## What the exercise asks
Each line of data below is to be returned exactly, leaving out any picture.

▼▼▼

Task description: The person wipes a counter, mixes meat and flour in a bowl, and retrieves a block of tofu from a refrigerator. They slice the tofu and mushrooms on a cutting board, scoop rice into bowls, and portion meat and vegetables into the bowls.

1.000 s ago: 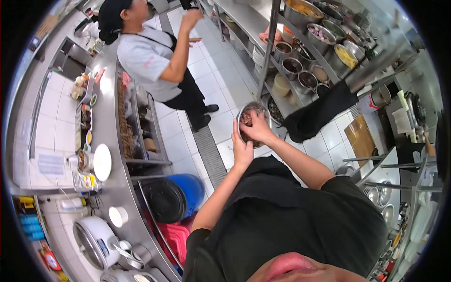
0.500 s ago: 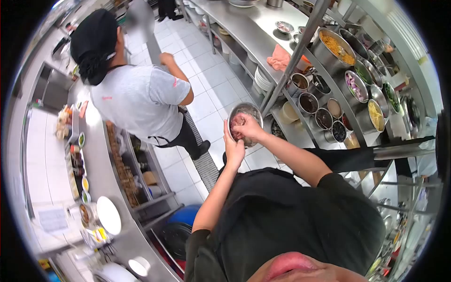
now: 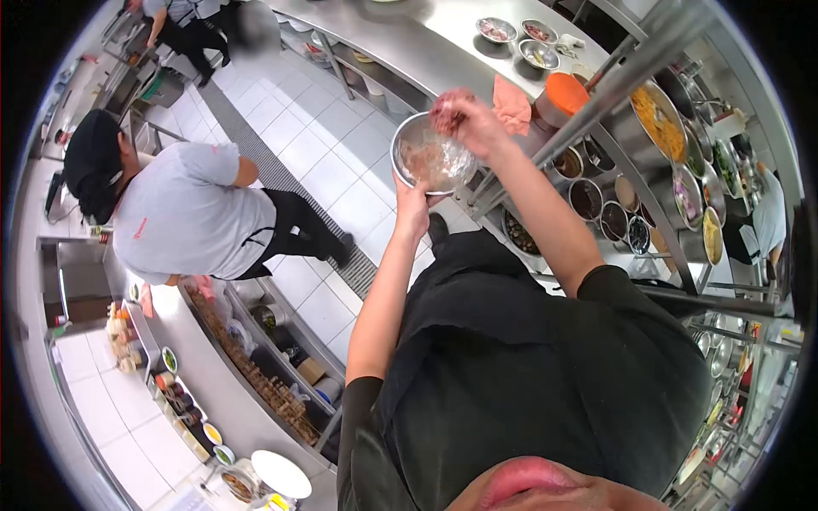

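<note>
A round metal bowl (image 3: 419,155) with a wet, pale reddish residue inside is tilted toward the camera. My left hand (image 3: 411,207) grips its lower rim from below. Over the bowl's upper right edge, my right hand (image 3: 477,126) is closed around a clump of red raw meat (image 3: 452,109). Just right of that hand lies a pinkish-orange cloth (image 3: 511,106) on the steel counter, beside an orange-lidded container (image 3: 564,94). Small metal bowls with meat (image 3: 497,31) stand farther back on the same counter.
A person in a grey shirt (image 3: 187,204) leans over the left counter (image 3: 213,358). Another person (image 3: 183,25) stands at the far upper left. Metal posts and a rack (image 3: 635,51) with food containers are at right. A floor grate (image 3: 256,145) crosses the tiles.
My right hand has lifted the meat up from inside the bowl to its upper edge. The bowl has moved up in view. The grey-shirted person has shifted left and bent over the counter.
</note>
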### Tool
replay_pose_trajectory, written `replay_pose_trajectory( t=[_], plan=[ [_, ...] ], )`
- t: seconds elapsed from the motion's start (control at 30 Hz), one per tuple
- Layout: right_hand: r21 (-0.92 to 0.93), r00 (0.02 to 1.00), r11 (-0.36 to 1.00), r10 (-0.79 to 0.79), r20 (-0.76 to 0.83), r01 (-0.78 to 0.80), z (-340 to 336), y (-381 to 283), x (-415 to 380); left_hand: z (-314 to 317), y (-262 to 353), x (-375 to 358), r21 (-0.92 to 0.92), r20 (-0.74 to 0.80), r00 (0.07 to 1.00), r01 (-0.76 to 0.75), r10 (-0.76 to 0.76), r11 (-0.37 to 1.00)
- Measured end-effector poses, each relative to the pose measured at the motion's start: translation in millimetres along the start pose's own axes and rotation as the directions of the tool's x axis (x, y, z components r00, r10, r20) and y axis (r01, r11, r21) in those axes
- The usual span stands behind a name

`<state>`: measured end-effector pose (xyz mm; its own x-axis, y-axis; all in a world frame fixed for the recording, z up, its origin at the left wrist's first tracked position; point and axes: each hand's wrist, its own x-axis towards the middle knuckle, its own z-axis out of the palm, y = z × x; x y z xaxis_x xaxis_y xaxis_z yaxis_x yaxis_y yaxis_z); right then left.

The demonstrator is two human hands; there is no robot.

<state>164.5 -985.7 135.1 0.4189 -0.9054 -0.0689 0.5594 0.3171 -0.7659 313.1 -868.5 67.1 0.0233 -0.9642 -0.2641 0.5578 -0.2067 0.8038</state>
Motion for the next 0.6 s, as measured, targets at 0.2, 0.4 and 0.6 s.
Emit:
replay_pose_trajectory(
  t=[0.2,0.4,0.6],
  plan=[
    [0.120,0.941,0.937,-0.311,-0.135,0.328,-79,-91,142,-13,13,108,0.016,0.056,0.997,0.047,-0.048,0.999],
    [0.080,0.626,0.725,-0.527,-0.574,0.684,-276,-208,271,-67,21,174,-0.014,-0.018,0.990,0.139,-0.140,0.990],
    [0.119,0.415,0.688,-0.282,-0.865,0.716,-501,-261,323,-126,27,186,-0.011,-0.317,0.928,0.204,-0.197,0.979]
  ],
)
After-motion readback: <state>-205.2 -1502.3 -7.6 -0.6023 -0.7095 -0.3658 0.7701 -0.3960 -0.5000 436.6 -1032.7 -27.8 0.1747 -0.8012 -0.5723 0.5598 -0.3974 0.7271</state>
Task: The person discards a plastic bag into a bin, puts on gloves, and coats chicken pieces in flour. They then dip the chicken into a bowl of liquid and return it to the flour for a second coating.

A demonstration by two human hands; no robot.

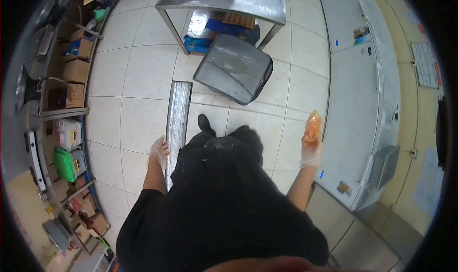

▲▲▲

## Written response
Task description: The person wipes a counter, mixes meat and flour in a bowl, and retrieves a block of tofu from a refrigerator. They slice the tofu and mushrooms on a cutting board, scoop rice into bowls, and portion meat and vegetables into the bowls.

1.000 s ago: 
0.500 s ago: 
now: 

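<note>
A round metal bowl (image 3: 419,155) with a wet, pale reddish residue inside is tilted toward the camera. My left hand (image 3: 411,207) grips its lower rim from below. Over the bowl's upper right edge, my right hand (image 3: 477,126) is closed around a clump of red raw meat (image 3: 452,109). Just right of that hand lies a pinkish-orange cloth (image 3: 511,106) on the steel counter, beside an orange-lidded container (image 3: 564,94). Small metal bowls with meat (image 3: 497,31) stand farther back on the same counter.
A person in a grey shirt (image 3: 187,204) leans over the left counter (image 3: 213,358). Another person (image 3: 183,25) stands at the far upper left. Metal posts and a rack (image 3: 635,51) with food containers are at right. A floor grate (image 3: 256,145) crosses the tiles.
My right hand has lifted the meat up from inside the bowl to its upper edge. The bowl has moved up in view. The grey-shirted person has shifted left and bent over the counter.
</note>
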### Tool
replay_pose_trajectory, written `replay_pose_trajectory( t=[_], plan=[ [_, ...] ], )`
- t: seconds elapsed from the motion's start (control at 30 Hz), one per tuple
- Layout: right_hand: r21 (-0.92 to 0.93), r00 (0.02 to 1.00), r11 (-0.36 to 1.00), r10 (-0.79 to 0.79), r20 (-0.76 to 0.83), r01 (-0.78 to 0.80), z (-340 to 336), y (-381 to 283), x (-415 to 380); left_hand: z (-314 to 317), y (-262 to 353), x (-375 to 358), r21 (-0.92 to 0.92), r20 (-0.74 to 0.80), r00 (0.07 to 1.00), r01 (-0.76 to 0.75), r10 (-0.76 to 0.76), r11 (-0.37 to 1.00)
- Measured end-effector poses, each relative to the pose measured at the motion's start: translation in millimetres along the start pose's own axes and rotation as the directions of the tool's x axis (x, y, z components r00, r10, r20) and y axis (r01, r11, r21) in those axes
- The usual span stands behind a name

`<state>`: measured end-effector pose (xyz mm; its own x-axis, y-axis; all in a world frame fixed for the recording, z up, its origin at the left wrist's first tracked position; point and axes: each hand's wrist, its own x-axis towards the middle knuckle, its own z-axis out of the palm, y = z × x; x y z xaxis_x xaxis_y xaxis_z yaxis_x yaxis_y yaxis_z); right then left.

The demonstrator is two human hands; there is no robot.

<state>164.5 -985.7 135.1 0.4189 -0.9054 -0.0689 0.5594 0.3171 -0.7659 313.1 -868.5 67.1 0.0233 -0.9642 -0.2641 0.5578 -0.2067 0.8038</state>
Motion for the next 0.6 s, as measured, targets at 0.2, 0.4 and 0.6 s.
Emit:
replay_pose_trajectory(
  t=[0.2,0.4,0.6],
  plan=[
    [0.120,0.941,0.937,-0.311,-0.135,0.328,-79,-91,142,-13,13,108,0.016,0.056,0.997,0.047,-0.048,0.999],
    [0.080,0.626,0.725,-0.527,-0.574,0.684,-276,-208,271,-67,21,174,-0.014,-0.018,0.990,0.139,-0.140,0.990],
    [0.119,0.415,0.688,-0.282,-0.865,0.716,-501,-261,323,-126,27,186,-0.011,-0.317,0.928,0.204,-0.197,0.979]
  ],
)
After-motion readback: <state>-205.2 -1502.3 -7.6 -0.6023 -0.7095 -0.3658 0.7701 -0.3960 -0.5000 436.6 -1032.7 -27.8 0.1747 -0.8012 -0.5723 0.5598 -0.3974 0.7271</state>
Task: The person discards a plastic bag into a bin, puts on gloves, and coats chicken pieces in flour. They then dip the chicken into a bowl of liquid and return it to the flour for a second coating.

A demonstration by two human hands; no robot.

Fully answered, the exercise is complete.